# Required action:
Copy each record below without changing a single word.

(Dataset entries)

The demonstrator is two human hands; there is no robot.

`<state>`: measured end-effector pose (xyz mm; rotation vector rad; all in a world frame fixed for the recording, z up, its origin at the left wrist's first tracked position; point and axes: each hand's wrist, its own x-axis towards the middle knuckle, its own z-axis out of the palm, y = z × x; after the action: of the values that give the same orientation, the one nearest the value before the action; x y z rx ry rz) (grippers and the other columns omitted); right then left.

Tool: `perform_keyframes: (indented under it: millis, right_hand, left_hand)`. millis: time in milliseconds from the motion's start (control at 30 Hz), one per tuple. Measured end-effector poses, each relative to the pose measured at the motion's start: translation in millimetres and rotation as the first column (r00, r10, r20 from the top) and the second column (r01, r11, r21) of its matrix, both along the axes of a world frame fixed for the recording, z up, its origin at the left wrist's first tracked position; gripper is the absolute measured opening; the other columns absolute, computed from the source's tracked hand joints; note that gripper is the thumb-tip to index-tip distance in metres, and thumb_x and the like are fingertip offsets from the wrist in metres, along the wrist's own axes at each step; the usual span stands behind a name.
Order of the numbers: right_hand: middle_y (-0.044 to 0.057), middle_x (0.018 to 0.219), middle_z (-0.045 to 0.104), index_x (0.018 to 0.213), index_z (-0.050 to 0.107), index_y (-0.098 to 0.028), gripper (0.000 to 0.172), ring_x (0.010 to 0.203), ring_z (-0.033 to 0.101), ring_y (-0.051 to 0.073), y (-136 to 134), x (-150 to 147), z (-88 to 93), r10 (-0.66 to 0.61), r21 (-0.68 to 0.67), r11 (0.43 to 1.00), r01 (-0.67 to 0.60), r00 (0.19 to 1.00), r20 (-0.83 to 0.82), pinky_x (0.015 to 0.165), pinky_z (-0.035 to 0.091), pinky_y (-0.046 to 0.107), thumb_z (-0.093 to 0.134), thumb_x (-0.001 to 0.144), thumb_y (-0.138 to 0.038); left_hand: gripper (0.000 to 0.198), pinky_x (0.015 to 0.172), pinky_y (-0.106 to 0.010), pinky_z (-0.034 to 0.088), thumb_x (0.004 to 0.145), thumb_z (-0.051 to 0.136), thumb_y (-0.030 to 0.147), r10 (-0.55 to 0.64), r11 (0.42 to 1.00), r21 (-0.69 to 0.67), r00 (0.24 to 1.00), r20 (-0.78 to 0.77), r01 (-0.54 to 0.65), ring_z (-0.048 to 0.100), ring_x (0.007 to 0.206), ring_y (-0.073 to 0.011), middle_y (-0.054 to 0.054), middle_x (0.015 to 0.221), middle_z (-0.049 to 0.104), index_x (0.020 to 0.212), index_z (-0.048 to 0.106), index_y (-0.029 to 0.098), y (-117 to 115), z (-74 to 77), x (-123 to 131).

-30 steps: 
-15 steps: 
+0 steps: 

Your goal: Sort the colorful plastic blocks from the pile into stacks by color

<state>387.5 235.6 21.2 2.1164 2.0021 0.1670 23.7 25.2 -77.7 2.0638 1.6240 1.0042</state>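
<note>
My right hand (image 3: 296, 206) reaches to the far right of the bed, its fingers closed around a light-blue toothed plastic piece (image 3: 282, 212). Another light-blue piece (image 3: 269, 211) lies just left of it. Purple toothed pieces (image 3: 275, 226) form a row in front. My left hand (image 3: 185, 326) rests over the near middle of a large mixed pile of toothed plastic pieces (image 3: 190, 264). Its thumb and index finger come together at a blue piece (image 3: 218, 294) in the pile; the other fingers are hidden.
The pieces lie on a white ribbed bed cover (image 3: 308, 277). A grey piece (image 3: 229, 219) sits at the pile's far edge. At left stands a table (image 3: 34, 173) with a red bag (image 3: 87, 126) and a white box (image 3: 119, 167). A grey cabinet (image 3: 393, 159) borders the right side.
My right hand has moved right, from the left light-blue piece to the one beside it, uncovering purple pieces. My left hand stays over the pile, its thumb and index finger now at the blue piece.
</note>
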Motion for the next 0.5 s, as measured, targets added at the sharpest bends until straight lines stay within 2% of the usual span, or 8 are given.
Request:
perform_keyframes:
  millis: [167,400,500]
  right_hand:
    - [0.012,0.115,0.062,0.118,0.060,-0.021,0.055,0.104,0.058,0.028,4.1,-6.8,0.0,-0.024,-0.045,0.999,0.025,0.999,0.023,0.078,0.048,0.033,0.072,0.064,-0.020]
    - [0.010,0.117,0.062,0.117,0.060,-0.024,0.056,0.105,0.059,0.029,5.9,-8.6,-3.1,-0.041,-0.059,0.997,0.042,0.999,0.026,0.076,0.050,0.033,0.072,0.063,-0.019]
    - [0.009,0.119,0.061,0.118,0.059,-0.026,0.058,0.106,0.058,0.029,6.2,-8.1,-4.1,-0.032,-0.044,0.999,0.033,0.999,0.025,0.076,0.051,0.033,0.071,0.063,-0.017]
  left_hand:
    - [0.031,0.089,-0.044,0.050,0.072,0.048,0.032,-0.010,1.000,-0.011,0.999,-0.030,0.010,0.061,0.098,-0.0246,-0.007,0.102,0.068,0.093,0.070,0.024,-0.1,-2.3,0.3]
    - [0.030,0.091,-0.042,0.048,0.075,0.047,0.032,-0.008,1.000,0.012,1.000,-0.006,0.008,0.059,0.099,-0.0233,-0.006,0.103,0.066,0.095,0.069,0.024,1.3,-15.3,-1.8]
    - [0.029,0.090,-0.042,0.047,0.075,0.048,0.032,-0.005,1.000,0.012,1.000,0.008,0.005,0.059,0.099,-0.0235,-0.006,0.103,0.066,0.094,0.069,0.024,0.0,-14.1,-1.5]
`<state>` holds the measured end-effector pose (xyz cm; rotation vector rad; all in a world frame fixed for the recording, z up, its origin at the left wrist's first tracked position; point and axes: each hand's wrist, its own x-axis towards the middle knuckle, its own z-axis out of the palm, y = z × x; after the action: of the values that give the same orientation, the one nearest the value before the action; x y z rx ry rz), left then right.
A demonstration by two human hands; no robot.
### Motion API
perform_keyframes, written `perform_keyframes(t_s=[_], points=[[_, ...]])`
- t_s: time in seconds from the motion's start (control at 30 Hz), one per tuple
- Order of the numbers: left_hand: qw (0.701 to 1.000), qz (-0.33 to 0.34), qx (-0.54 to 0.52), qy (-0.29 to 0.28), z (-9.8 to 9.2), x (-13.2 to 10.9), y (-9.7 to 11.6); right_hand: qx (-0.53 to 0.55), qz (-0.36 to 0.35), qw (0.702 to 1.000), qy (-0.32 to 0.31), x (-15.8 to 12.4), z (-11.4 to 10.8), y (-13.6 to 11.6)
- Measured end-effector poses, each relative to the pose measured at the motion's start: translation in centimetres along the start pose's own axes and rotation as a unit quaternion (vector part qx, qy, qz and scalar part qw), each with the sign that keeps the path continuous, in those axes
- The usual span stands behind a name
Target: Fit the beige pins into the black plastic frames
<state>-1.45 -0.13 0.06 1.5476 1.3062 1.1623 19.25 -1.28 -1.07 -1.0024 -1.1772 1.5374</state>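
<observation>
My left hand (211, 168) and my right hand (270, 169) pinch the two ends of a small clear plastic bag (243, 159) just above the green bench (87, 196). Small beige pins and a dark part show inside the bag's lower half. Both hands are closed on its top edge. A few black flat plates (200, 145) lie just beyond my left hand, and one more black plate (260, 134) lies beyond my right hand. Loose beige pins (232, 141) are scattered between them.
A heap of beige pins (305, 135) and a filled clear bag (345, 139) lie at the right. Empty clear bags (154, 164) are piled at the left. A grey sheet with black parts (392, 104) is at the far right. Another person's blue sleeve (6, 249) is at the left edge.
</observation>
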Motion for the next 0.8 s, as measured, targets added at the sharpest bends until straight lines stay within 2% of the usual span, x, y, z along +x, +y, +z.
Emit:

# Finished task:
The demonstrator is two human hands; there is no robot.

`<state>`: measured end-effector pose (xyz mm; rotation vector rad; all in a world frame fixed for the recording, z up, its origin at the left wrist's first tracked position; point and axes: each hand's wrist, its own x-axis towards the middle knuckle, its own z-axis out of the palm, y = z × x; after the action: of the values that give the same orientation, the one nearest the value before the action; x y z rx ry rz) (grippers and the other columns omitted); right then left.

Tool: `perform_keyframes: (indented under it: millis, right_hand, left_hand)`. millis: time in milliseconds from the motion's start (control at 30 Hz), one per tuple. Measured end-effector poses, each relative to the pose measured at the motion's start: translation in millimetres and rotation as the first column (r00, r10, r20 from the top) and the second column (r01, r11, r21) of its matrix, both along the axes of a world frame fixed for the recording, z up, its origin at the left wrist's first tracked position; gripper is the absolute measured opening; the other columns absolute, computed from the source's tracked hand joints; note that gripper is the thumb-tip to index-tip distance in metres, and thumb_x and the like are fingertip offsets from the wrist in metres, along the wrist's own axes at each step; the usual span stands behind a name.
Order of the numbers: right_hand: middle_y (-0.044 to 0.057), middle_x (0.018 to 0.219), middle_z (-0.045 to 0.104), index_x (0.018 to 0.213), index_z (-0.050 to 0.107), index_y (-0.098 to 0.028), gripper (0.000 to 0.172), ring_x (0.010 to 0.203), ring_z (-0.033 to 0.101), ring_y (-0.051 to 0.073), y (-136 to 134), x (-150 to 147), z (-88 to 93), r10 (-0.66 to 0.61), r21 (-0.68 to 0.67), r11 (0.43 to 1.00), r01 (-0.67 to 0.60), r00 (0.19 to 1.00), r20 (-0.83 to 0.82), pinky_x (0.015 to 0.165), pinky_z (-0.035 to 0.091), pinky_y (-0.046 to 0.107), thumb_z (-0.093 to 0.134), thumb_x (-0.001 to 0.144), thumb_y (-0.138 to 0.038); left_hand: gripper (0.000 to 0.198), pinky_x (0.015 to 0.172), pinky_y (-0.106 to 0.010), pinky_z (-0.034 to 0.088), thumb_x (0.004 to 0.145), thumb_z (-0.051 to 0.136), thumb_y (-0.030 to 0.147), r10 (-0.55 to 0.64), r11 (0.42 to 1.00), r21 (-0.69 to 0.67), r00 (0.24 to 1.00), r20 (-0.78 to 0.77), r01 (-0.54 to 0.65), ring_z (-0.048 to 0.100), ring_x (0.007 to 0.206), ring_y (-0.073 to 0.011), middle_y (-0.054 to 0.054), middle_x (0.015 to 0.221), middle_z (-0.049 to 0.104), index_x (0.020 to 0.212), index_z (-0.048 to 0.106), index_y (-0.029 to 0.098), y (-117 to 115), z (-74 to 77), x (-123 to 131).

-30 steps: 
-15 steps: 
+0 steps: 

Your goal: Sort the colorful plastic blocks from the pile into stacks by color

<state>387.5 235.6 21.2 2.1164 2.0021 0.1670 23.7 25.2 -77.7 2.0638 1.6240 1.0042</state>
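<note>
My right hand (image 3: 296, 206) reaches to the far right of the bed, its fingers closed around a light-blue toothed plastic piece (image 3: 282, 212). Another light-blue piece (image 3: 269, 211) lies just left of it. Purple toothed pieces (image 3: 275, 226) form a row in front. My left hand (image 3: 185, 326) rests over the near middle of a large mixed pile of toothed plastic pieces (image 3: 190, 264). Its thumb and index finger come together at a blue piece (image 3: 218, 294) in the pile; the other fingers are hidden.
The pieces lie on a white ribbed bed cover (image 3: 308, 277). A grey piece (image 3: 229, 219) sits at the pile's far edge. At left stands a table (image 3: 34, 173) with a red bag (image 3: 87, 126) and a white box (image 3: 119, 167). A grey cabinet (image 3: 393, 159) borders the right side.
My right hand has moved right, from the left light-blue piece to the one beside it, uncovering purple pieces. My left hand stays over the pile, its thumb and index finger now at the blue piece.
</note>
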Motion for the next 0.5 s, as measured, targets added at the sharpest bends until straight lines stay within 2% of the usual span, or 8 are given.
Request:
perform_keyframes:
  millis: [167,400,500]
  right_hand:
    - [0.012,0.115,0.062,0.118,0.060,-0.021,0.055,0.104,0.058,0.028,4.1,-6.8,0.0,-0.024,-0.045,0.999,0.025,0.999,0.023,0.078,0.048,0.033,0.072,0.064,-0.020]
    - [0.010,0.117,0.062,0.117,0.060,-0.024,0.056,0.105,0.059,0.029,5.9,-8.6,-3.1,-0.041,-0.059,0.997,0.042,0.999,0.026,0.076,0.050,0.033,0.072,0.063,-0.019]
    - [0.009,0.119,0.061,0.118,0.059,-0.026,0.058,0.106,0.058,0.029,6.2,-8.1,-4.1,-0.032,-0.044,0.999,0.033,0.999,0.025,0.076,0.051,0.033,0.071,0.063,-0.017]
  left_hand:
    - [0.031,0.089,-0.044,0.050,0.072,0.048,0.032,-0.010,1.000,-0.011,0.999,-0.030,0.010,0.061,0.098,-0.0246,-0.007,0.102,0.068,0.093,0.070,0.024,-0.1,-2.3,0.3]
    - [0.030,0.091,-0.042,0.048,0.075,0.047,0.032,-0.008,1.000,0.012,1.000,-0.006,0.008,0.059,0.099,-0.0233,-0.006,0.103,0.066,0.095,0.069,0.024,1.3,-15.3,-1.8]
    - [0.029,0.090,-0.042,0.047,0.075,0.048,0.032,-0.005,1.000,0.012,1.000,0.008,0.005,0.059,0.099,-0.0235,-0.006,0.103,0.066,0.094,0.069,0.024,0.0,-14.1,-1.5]
`<state>` holds the measured end-effector pose (xyz cm; rotation vector rad; all in a world frame fixed for the recording, z up, its origin at the left wrist's first tracked position; point and axes: each hand's wrist, its own x-axis towards the middle knuckle, its own z-axis out of the palm, y = z × x; after the action: of the values that give the same orientation, the one nearest the value before the action; x y z rx ry rz), left then right.
A demonstration by two human hands; no robot.
### Motion API
perform_keyframes, written `perform_keyframes(t_s=[_], points=[[_, ...]])`
- t_s: time in seconds from the motion's start (control at 30 Hz), one per tuple
- Order of the numbers: left_hand: qw (0.701 to 1.000), qz (-0.33 to 0.34), qx (-0.54 to 0.52), qy (-0.29 to 0.28), z (-9.8 to 9.2), x (-13.2 to 10.9), y (-9.7 to 11.6); right_hand: qx (-0.53 to 0.55), qz (-0.36 to 0.35), qw (0.702 to 1.000), qy (-0.32 to 0.31), x (-15.8 to 12.4), z (-11.4 to 10.8), y (-13.6 to 11.6)
- Measured end-effector poses, each relative to the pose measured at the motion's start: translation in centimetres along the start pose's own axes and rotation as a unit quaternion (vector part qx, qy, qz and scalar part qw), each with the sign that keeps the path continuous, in those axes
- The usual span stands behind a name
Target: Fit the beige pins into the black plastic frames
<state>-1.45 -0.13 0.06 1.5476 1.3062 1.1623 19.25 -1.28 -1.07 -1.0024 -1.1772 1.5374</state>
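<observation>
My left hand (211, 168) and my right hand (270, 169) pinch the two ends of a small clear plastic bag (243, 159) just above the green bench (87, 196). Small beige pins and a dark part show inside the bag's lower half. Both hands are closed on its top edge. A few black flat plates (200, 145) lie just beyond my left hand, and one more black plate (260, 134) lies beyond my right hand. Loose beige pins (232, 141) are scattered between them.
A heap of beige pins (305, 135) and a filled clear bag (345, 139) lie at the right. Empty clear bags (154, 164) are piled at the left. A grey sheet with black parts (392, 104) is at the far right. Another person's blue sleeve (6, 249) is at the left edge.
</observation>
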Motion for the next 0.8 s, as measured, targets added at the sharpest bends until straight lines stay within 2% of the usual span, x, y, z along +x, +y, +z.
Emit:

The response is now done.